• **Exercise description**
Your answer must be an exact copy of the entries, containing no images.

• **Given information**
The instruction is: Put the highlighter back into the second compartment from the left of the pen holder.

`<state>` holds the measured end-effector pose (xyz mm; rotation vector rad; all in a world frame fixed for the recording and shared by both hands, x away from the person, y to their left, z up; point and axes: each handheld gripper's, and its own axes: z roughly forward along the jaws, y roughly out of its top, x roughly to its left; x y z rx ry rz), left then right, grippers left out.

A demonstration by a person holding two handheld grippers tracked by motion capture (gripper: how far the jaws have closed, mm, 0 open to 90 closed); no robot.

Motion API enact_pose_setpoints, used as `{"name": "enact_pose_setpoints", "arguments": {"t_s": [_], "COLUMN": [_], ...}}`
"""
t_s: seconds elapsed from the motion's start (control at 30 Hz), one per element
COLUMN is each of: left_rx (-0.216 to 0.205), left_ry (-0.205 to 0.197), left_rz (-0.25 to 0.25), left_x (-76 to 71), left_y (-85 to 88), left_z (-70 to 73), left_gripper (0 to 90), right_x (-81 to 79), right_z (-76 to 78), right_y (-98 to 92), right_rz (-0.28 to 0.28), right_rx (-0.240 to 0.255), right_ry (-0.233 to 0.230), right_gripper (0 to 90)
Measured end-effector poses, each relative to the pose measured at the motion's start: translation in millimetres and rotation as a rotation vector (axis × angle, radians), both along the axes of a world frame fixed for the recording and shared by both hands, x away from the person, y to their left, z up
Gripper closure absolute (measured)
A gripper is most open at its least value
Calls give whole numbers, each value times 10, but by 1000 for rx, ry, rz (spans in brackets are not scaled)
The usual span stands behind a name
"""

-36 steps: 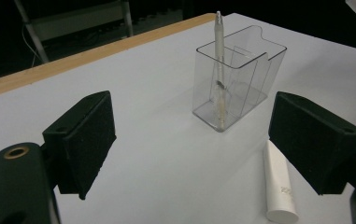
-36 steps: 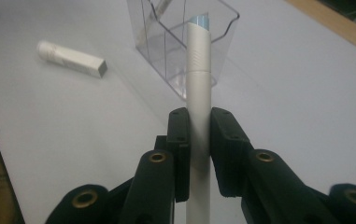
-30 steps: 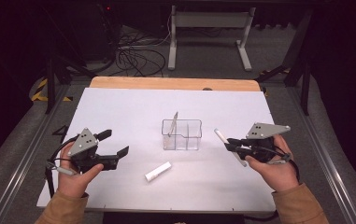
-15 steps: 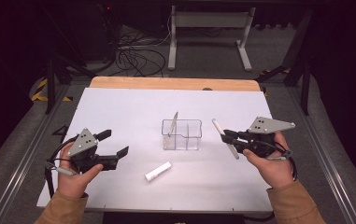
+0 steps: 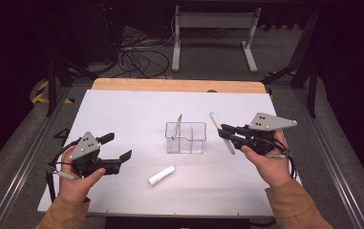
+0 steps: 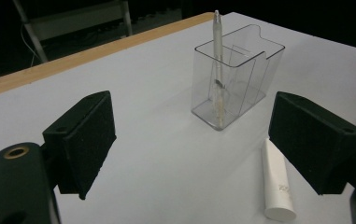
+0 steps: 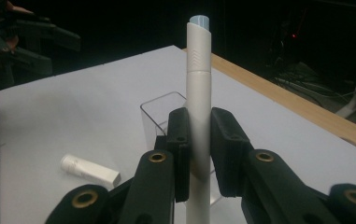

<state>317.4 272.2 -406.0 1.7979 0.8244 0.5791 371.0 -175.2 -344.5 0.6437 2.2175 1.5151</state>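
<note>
A clear plastic organizer box [image 5: 186, 138] with compartments stands mid-table, and a thin pen [image 6: 217, 65] leans upright in its left compartment. My right gripper [image 5: 224, 132] is shut on a white marker with a pale blue tip [image 7: 198, 84], held just right of the box and above the table. A short white tube [image 5: 161, 175] lies flat on the white table cover [image 5: 122, 114] in front of the box. My left gripper [image 5: 120, 148] hovers open at the left, empty, its jaws framing the box [image 6: 234, 74] and the tube [image 6: 276, 186].
A wooden table edge [image 5: 179, 85] runs along the far side. Beyond it stand a metal frame [image 5: 213, 33] and loose cables [image 5: 136, 59] on the floor. My other hand's gripper [image 7: 21, 39] shows far off in the right gripper view.
My right gripper has carried the white marker left toward the box and tilted it more upright. The left gripper has stayed put.
</note>
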Motion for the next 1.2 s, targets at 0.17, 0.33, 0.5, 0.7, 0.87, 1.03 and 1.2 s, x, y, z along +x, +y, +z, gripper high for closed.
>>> {"name": "enact_pose_setpoints", "arguments": {"t_s": [0.17, 0.33, 0.5, 0.7, 0.87, 1.03, 1.2], "left_rx": [-1, -1, -1, 1, 0, 1, 1], "left_ry": [0, -3, -1, -2, -1, -1, -1], "left_rz": [-1, -2, -2, -4, -6, -7, -7], "left_x": [-3, -8, -11, -14, -14, -18, -18], "left_y": [6, 15, 11, 11, 10, 12, 13], "left_z": [2, 7, 6, 10, 9, 12, 11], "left_gripper": [155, 155, 155, 155, 155, 155, 155], "right_x": [61, 117, 185, 263, 330, 399, 437], "right_z": [7, 4, -14, -48, -92, -139, -182], "right_y": [111, 225, 320, 418, 504, 592, 679], "right_rz": [11, 10, 3, -13, -20, -23, -32], "right_rx": [31, 50, 72, 96, 119, 153, 166], "right_ry": [-15, -27, -35, -45, -43, -33, -34], "right_gripper": [788, 788, 788, 788, 788, 788, 788]}}
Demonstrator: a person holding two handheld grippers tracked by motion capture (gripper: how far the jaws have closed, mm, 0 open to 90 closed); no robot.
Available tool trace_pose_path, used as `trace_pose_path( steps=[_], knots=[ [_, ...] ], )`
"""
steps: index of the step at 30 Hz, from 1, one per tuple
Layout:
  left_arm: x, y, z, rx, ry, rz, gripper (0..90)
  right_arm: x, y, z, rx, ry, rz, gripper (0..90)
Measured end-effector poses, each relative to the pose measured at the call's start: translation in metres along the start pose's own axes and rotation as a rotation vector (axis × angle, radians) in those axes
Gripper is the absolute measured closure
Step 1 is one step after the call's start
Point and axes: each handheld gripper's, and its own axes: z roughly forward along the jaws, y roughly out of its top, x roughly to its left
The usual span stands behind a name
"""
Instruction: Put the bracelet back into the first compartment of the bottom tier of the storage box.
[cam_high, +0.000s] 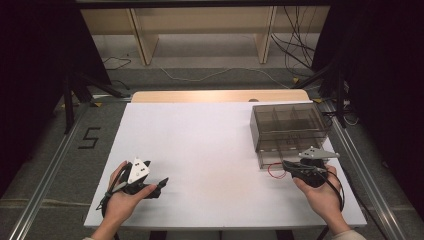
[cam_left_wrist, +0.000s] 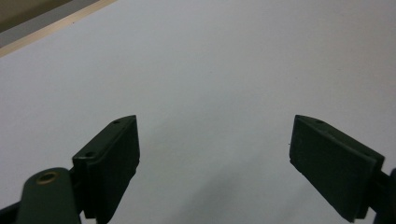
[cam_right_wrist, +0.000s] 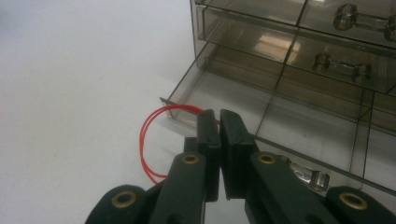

• **Task response**
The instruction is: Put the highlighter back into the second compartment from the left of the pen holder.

`<state>` holds the measured end-effector pose (xyz mm; rotation vector rad; all in a world frame fixed for the recording and shared by both hands, x away from the person, y to their left, z up; point and axes: each handheld gripper's, and its own axes: z roughly forward along the jaws, y roughly out of its top, x roughly to its left; x y z rx ry rz), left then right, grippers left out.

A demonstration by a person holding two handheld grippers tracked by motion capture (gripper: how far the jaws have closed, mm, 0 open to 90 closed); no robot.

Motion API enact_pose_setpoints, used as `{"name": "enact_pose_setpoints", "arguments": {"t_s": [_], "COLUMN": [_], ...}}`
"""
t_s: seconds elapsed from the motion's start (control at 30 Hz), one per element
COLUMN is each of: left_rx (-0.216 to 0.205), left_ry (-0.205 to 0.197), left_rz (-0.25 to 0.25), left_x (-76 to 71), left_y (-85 to 88), left_z (-70 to 73), left_gripper (0 to 90), right_x (-81 to 79), right_z (-76 to 78), right_y (-98 to 92), right_rz (-0.28 to 0.28), right_rx (-0.240 to 0.255), right_ry (-0.233 to 0.230), right_gripper (0 to 90)
Measured end-effector poses, each relative to the pose measured at the motion's start: translation in millimetres and rotation as a rotation vector (axis × angle, radians), both along the axes of a world frame fixed for the recording and shared by both hands, x away from the person, y to their left, z up
Gripper closure absolute (measured)
A gripper is most open at its least value
Calls give whole numbers, each value times 10, but by 1000 for rx, ry, rz (spans in brackets are not scaled)
The usual span stands behind a name
"""

-36 steps: 
-36 steps: 
-30 steps: 
-15 steps: 
+0 steps: 
+0 steps: 
+0 steps: 

<state>317.4 272.2 -406.0 1.7979 0.8244 0.5791 371.0 -175.2 -344.5 0.6437 2.2175 1.5151</state>
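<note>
A clear plastic organizer box [image 5: 186, 138] with compartments stands mid-table, and a thin pen [image 6: 217, 65] leans upright in its left compartment. My right gripper [image 5: 224, 132] is shut on a white marker with a pale blue tip [image 7: 198, 84], held just right of the box and above the table. A short white tube [image 5: 161, 175] lies flat on the white table cover [image 5: 122, 114] in front of the box. My left gripper [image 5: 120, 148] hovers open at the left, empty, its jaws framing the box [image 6: 234, 74] and the tube [image 6: 276, 186].
A wooden table edge [image 5: 179, 85] runs along the far side. Beyond it stand a metal frame [image 5: 213, 33] and loose cables [image 5: 136, 59] on the floor. My other hand's gripper [image 7: 21, 39] shows far off in the right gripper view.
My right gripper has carried the white marker left toward the box and tilted it more upright. The left gripper has stayed put.
</note>
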Motion for the next 1.2 s, targets at 0.17, 0.33, 0.5, 0.7, 0.87, 1.03 and 1.2 s, x, y, z along +x, +y, +z, gripper high for closed.
>>> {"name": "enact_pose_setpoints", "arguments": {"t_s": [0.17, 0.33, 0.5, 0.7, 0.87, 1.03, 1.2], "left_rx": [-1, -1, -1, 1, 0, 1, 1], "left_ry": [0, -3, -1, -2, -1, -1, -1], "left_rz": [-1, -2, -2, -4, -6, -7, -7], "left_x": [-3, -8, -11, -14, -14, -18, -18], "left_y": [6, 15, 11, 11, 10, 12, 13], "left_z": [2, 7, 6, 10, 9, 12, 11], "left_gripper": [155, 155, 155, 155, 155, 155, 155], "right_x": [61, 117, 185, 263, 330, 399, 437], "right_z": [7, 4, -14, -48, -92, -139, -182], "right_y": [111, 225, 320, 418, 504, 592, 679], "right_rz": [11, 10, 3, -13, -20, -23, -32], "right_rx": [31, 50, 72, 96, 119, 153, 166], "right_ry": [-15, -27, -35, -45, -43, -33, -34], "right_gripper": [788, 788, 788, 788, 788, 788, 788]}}
Demonstrator: a person holding two handheld grippers tracked by motion capture (gripper: how far the jaws have closed, mm, 0 open to 90 closed); no robot.
Available tool trace_pose_path, used as `trace_pose_path( steps=[_], knots=[ [_, ...] ], )`
"""
steps: index of the step at 30 Hz, from 1, one per tuple
Layout:
  left_arm: x, y, z, rx, ry, rz, gripper (0..90)
  right_arm: x, y, z, rx, ry, rz, gripper (0..90)
Measured end-effector poses, each relative to the pose measured at the call's start: translation in metres along the start pose's own axes and rotation as a rotation vector (axis × angle, radians) in those axes
Gripper is the absolute measured closure
Step 1 is one step after the call's start
Point and axes: each handheld gripper's, and its own axes: z roughly forward along the jaws, y roughly out of its top, x roughly to its left
The usual span stands behind a name
"""
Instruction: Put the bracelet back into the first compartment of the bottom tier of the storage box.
[cam_high, +0.000s] 
[cam_left_wrist, +0.000s] 
[cam_right_wrist, +0.000s] 

The reply to this exercise is complete.